* _INFORMATION PROVIDED_:
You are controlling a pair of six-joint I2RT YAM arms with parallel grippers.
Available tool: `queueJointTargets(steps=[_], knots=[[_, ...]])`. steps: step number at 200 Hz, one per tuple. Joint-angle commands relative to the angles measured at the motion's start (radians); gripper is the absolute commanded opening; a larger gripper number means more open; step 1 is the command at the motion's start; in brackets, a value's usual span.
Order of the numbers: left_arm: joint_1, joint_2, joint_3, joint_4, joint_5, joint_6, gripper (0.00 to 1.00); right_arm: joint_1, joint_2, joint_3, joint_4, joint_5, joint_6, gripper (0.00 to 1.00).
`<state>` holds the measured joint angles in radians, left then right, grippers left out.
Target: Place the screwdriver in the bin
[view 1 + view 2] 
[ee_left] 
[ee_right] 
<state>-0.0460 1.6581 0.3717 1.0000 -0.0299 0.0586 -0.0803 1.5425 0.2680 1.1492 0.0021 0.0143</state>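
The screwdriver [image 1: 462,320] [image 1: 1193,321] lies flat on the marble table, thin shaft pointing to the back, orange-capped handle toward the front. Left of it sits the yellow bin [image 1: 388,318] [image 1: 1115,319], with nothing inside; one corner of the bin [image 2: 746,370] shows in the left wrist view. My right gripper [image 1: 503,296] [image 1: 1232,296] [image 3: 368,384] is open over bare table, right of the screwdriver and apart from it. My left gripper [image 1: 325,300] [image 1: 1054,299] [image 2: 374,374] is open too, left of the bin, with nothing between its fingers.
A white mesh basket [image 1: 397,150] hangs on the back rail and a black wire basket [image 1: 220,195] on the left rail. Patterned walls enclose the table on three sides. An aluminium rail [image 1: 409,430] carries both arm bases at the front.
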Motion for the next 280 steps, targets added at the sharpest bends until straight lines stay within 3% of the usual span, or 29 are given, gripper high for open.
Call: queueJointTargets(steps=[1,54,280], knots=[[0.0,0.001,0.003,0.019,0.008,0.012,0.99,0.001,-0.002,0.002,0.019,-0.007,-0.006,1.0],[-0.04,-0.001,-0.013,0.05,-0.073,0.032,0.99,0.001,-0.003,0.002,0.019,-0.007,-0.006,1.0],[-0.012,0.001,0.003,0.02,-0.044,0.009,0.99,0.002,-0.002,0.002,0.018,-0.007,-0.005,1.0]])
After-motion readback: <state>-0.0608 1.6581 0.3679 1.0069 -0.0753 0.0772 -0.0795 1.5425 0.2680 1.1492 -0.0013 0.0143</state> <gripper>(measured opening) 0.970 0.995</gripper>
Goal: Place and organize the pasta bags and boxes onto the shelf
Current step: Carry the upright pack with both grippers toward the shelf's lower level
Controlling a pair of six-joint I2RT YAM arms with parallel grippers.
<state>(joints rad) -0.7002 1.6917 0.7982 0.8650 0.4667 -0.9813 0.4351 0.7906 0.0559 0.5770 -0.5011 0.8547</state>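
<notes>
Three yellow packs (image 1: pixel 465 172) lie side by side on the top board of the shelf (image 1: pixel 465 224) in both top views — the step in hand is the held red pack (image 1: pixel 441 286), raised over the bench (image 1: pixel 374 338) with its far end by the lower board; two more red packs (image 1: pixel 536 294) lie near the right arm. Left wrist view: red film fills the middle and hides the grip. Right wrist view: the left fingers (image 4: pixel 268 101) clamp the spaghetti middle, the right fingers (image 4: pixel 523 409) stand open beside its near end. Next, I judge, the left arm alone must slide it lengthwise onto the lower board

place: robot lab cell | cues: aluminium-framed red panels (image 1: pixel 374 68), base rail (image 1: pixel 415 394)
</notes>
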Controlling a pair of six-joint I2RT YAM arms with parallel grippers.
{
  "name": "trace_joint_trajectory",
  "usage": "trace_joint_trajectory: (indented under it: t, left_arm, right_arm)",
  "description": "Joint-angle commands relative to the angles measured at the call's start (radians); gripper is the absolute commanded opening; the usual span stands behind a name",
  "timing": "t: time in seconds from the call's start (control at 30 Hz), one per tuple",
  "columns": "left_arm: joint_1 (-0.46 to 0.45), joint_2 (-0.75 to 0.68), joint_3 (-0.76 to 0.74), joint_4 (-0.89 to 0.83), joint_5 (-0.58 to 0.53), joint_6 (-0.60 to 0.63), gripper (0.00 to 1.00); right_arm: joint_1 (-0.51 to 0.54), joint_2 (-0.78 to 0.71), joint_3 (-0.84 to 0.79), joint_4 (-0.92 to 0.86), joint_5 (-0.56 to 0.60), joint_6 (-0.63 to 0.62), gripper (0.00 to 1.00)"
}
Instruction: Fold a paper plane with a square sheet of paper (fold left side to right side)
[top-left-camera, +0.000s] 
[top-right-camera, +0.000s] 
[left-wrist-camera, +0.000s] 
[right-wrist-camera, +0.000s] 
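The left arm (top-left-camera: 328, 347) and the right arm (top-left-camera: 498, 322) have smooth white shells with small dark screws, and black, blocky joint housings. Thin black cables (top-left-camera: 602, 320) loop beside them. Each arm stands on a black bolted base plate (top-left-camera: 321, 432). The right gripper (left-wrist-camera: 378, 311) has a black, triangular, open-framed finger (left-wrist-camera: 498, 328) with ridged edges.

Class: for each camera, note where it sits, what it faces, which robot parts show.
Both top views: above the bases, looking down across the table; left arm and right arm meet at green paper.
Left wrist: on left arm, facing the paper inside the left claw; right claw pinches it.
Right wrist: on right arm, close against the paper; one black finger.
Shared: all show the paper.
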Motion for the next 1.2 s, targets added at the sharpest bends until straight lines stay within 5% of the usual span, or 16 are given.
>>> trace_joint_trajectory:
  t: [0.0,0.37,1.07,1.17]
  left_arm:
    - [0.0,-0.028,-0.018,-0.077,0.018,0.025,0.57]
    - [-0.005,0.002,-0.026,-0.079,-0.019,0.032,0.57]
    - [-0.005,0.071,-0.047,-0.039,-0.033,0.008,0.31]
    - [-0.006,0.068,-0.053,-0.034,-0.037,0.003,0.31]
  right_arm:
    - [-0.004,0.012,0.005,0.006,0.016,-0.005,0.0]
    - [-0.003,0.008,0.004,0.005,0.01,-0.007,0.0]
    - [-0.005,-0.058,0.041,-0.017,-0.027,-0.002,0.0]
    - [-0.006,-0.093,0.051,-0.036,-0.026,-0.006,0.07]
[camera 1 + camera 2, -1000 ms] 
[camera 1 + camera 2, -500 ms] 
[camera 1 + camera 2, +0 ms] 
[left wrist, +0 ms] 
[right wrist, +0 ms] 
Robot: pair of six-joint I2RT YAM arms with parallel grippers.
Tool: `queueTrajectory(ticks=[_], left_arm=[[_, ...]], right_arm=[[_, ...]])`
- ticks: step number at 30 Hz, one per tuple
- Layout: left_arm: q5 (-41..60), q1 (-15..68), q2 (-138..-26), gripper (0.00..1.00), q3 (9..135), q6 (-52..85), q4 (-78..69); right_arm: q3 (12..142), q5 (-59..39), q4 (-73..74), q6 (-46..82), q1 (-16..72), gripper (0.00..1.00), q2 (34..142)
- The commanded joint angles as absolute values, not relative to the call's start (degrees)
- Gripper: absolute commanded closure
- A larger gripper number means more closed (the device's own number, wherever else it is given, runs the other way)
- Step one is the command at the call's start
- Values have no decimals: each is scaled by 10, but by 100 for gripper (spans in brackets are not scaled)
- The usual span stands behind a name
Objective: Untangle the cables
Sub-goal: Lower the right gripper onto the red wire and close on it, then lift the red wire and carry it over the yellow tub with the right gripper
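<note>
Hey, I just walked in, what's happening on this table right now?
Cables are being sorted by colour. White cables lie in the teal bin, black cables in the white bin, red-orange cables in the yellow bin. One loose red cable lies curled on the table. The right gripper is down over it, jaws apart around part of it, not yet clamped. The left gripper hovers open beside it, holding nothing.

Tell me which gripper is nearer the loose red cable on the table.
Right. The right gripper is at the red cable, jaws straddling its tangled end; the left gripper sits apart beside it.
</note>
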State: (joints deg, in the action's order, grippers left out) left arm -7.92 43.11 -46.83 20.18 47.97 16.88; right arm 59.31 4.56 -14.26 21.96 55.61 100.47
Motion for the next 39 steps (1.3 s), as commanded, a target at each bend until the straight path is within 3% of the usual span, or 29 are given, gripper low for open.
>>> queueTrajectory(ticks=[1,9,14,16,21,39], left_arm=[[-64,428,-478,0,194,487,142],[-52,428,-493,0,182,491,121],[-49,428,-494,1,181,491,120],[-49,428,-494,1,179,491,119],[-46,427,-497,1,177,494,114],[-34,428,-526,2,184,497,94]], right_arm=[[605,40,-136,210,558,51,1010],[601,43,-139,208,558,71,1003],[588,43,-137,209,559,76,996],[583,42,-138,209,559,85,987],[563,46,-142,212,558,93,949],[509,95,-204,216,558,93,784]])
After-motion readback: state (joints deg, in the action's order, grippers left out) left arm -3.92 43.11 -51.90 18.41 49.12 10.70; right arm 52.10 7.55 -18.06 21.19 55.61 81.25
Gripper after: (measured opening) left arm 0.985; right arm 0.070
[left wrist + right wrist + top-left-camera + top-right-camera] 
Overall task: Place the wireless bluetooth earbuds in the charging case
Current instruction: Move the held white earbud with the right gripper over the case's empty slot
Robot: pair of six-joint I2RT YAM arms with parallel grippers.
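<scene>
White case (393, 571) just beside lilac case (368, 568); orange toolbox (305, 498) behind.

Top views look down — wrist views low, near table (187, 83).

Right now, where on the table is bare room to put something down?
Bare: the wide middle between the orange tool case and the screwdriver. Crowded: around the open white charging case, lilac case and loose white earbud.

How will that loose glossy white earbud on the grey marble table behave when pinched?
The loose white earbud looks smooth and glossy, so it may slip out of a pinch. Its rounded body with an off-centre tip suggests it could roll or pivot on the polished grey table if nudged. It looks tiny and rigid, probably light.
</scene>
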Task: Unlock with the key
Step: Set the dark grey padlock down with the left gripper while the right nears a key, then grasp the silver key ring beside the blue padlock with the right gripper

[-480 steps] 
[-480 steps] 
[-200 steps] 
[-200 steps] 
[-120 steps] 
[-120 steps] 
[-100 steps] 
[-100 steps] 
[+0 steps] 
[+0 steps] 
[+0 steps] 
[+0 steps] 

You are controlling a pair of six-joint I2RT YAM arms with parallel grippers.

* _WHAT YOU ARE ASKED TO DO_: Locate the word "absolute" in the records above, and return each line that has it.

* _TASK SOLUTION_:
Available tool: `queueJointTargets(steps=[_], knots=[[_, ...]])`. steps: step number at 200 Hz, one per tuple. Joint-angle commands relative to the angles measured at the motion's start (radians); gripper is the absolute commanded opening; a larger gripper number means more open; step 1 is the command at the motion's start; in brackets, a value's usual span.
  "description": "Joint-angle commands relative to the angles measured at the call's start (radians); gripper is the absolute commanded opening; the usual span stands behind a name",
- The commanded joint angles as absolute values, not relative to the call's start (degrees)
- Gripper: absolute commanded closure

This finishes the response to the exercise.